Een echte wintergroente voor een stevige stamppot. Heerlijk met rookworst en wat mosterd.
Van verre is de boerenkool al te herkennen. De dikke stengel en het gekrulde blad erop. Hij heeft een lang groeiseizoen nodig en gebruikt ook best wel wat ruimte, maar het is zeker een leuke teelt.
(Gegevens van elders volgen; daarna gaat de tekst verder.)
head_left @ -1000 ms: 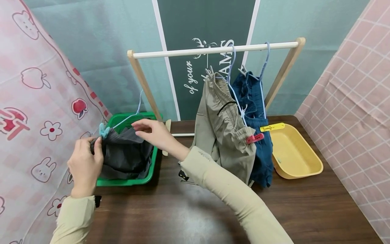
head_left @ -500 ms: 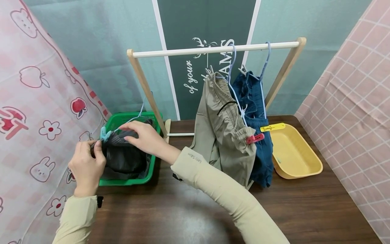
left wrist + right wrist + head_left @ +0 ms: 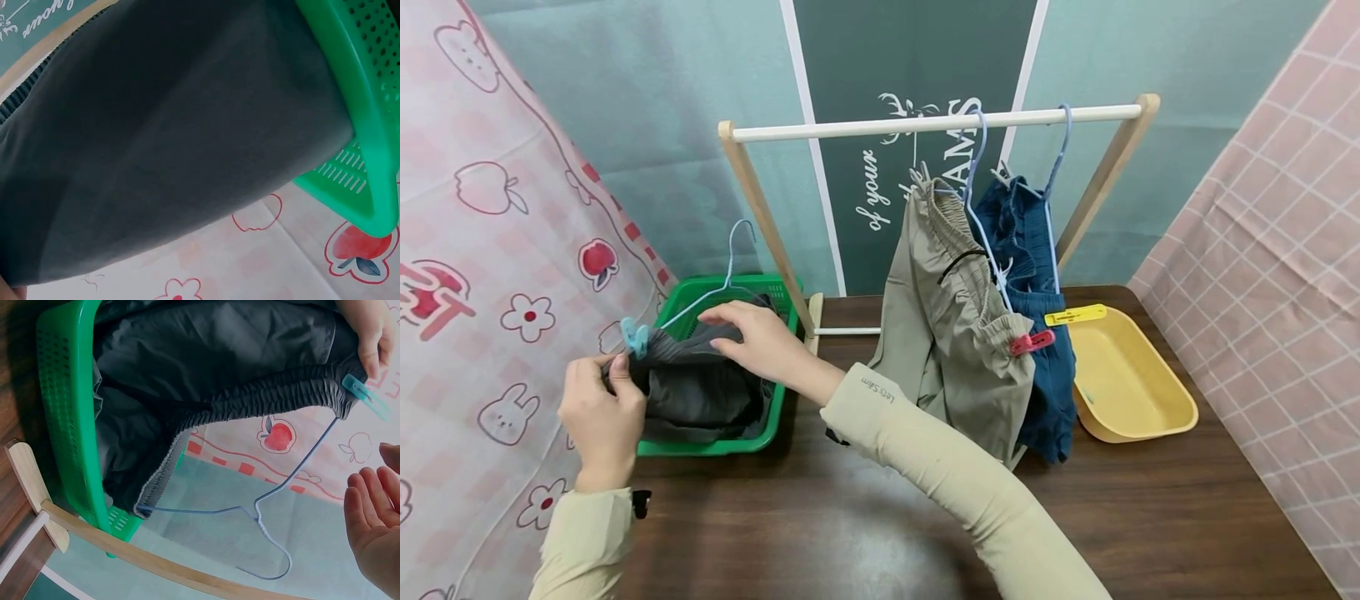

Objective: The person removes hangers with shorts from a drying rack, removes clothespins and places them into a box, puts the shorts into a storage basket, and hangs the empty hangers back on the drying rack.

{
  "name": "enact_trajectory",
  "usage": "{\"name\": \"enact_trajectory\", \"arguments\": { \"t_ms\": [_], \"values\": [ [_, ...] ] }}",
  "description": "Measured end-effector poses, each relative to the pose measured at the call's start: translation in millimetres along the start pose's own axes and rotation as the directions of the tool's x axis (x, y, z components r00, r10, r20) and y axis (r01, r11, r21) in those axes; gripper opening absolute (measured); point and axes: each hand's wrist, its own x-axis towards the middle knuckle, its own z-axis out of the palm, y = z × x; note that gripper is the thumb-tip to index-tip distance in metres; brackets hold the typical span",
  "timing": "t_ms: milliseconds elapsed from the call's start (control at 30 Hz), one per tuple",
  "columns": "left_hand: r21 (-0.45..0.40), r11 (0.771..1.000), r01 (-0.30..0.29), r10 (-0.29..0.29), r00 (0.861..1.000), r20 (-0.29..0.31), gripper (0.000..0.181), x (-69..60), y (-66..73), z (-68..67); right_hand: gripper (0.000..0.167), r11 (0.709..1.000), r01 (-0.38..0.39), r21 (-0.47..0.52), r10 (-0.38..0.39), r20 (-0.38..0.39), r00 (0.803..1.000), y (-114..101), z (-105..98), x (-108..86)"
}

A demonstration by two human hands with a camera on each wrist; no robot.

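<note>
My left hand (image 3: 601, 408) pinches a waistband corner of a pair of dark grey trousers or shorts (image 3: 700, 392), just below a turquoise clothespin (image 3: 635, 335). That clothespin sits where the elastic waistband meets one end of a light blue wire hanger (image 3: 289, 478). The hanger's other end lies inside the waistband, its hook free in the air. The lower part of the garment rests in a green basket (image 3: 722, 451). My right hand (image 3: 375, 525) is beside the hanger, fingers loosely bent and holding nothing. Dark cloth (image 3: 175, 137) fills most of the left wrist view.
A rack with a white rod (image 3: 850, 127) stands behind. Khaki trousers (image 3: 925, 325) and blue denim shorts (image 3: 1037, 333) hang there on wire hangers, with a red clothespin (image 3: 1032, 342) and a yellow clothespin (image 3: 1075, 315) nearby. A yellow tray (image 3: 1150, 429) lies at the right.
My right hand has moved left over the garment and then stayed nearly still. My left hand has shifted slightly left with the waistband corner. The hanger's hook swung right, then back left.
</note>
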Motion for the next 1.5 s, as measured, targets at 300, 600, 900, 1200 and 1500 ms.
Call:
{"name": "enact_trajectory", "arguments": {
  "t_ms": [300,600,900,1200,1500],
  "values": [
    [-0.082,0.997,0.012,-0.029,0.976,-0.215,0.045,5.8,-4.3,-6.3,0.038,1.0,0.021,-0.001,-0.021,-0.014,1.0,-4.6,-0.5,1.8],
    [-0.161,0.987,0.028,-0.096,0.896,-0.434,0.066,14.6,-6.7,-13.3,0.04,0.998,0.038,0.045,-0.036,-0.036,0.999,-6.6,-1.0,1.4],
    [-0.155,0.988,0.017,-0.088,0.883,-0.46,0.07,15.6,-0.1,-17.5,0.042,0.996,0.069,0.065,-0.064,-0.066,0.996,-10.3,-1.9,1.4],
    [-0.117,0.99,-0.078,0.02,0.902,-0.432,0.071,16.5,19.0,-15.3,0.048,0.991,0.13,0.028,-0.129,-0.018,0.991,-21.1,-2.3,1.2],
    [-0.055,0.982,-0.178,0.134,0.883,-0.45,0.068,13.3,15.6,-10.7,0.055,0.973,0.233,0.001,-0.232,0.091,0.969,-39.2,2.6,6.6]
  ]
}}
In mei of juni is het tijd om de boerenkool te zaaien. Zaai het zaad ongeveer 1 à 2 cm uit elkaar op de lange regel. Het zaad zal snel ontkiemen. Houdt de jonge plantjes onkruidvrij. Ze kunnen uitgeplant worden als ze ongeveer 10 cm groot zijn.
Westlandse Herfst.
- Dit soort heeft donkergroen blad en kan al voor de vorst geoogst worden.
Westlandse Winter.
- Dit soort heeft donkergroen blad en kan de gehele winter geoogst worden.
Redbor
- Deze boerenkool heeft rood blad en is geschikt voor de herfst en de winterteelt.
Goede buren:
Slechte buren:
Uiterlijk half juli moeten de koolplantjes uitgeplant zijn. Ze komen op het bed van de kolen en de plantafstand is ongeveer 50 x 60 cm.
Verwijder in het najaar het lelijke blad. Verder hebben ze weinig onderhoud nodig. Als de plant kaal geoogst is kan de koolstronk verwijderd worden.
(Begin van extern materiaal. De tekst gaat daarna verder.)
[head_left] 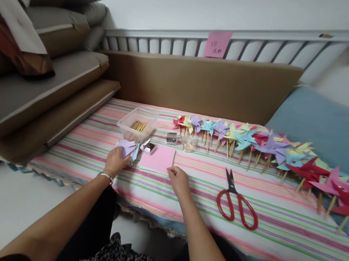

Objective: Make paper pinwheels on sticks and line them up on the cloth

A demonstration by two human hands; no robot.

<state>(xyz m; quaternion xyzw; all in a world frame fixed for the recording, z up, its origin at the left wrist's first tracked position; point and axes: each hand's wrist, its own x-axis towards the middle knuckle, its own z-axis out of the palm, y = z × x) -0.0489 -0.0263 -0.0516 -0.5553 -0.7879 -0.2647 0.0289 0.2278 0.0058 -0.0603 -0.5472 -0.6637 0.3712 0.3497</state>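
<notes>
My left hand [116,161] is closed on a lilac paper pinwheel [126,146] at the near left of the striped sheet [182,199]. My right hand [179,179] pinches the near corner of a pink paper square [158,158] lying flat on the sheet. Between the two hands sits a small stack of coloured paper under the pinwheel. A bracelet shows on my left wrist.
A clear plastic tub [137,124] of wooden sticks stands behind the paper, with small boxes [171,137] beside it. A long row of finished paper pinwheels [260,143] runs to the right. Red-handled scissors [236,202] lie right of my right hand. Brown cushions [32,92] are stacked on the left.
</notes>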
Alle koolsoorten hebben graag veel voeding. Zorg dat er voldoende stalmest ondergespit wordt en geef nog enkele keren een handje koemestkorrels.
Boerenkool wordt iets zoeter als de vorst eroverheen geweest is. Ook word het blad iets zachter. Om die redenen kan er het beste na de eerste vorst geoogst worden.
Natuurlijk kan er ook voor de vorst al geoogst worden. Pluk het blad van onder af aan. Thuis word het zachte blad tussen de nerven vandaan geplukt. Eventueel kan dit nog een paar dagen de vriezer in om hem nog lekkerder te maken. Maar je kunt hem ook dezelfde dag opeten.
Boerenkool in de sneeuw op 8 februari 2021.
Het verse blad is zeker een paar dagen te bewaren in de koelkast, maar je kunt beter op de dag oogsten dat je hem wilt gaan eten.
Boerenkool kan heel goed ingevroren worden. Pluk het blad kaal en vries het rauw in. Zo kan je de hele winter boerenkool eten. Zorg wel dat het aan het einde van de winter op is, want het is een echte wintergroente.
Rand.
Door kalkgebrek kunnen de randen van de bladeren geel kleuren.
Luizen.
Zij kunnen de plant verzwakken.
Rupsen kunnen in enkele dagen de jonge planten opeten. Ook grotere planten kunnen aardig te lijden hebben van rupsen.
De planten kunnen aan de onderkant van het blad last hebben van witte vlieg. Zij gebruiken de planten om te schuilen en om eitjes te leggen. Ook zuigen zij het sap uit de plant.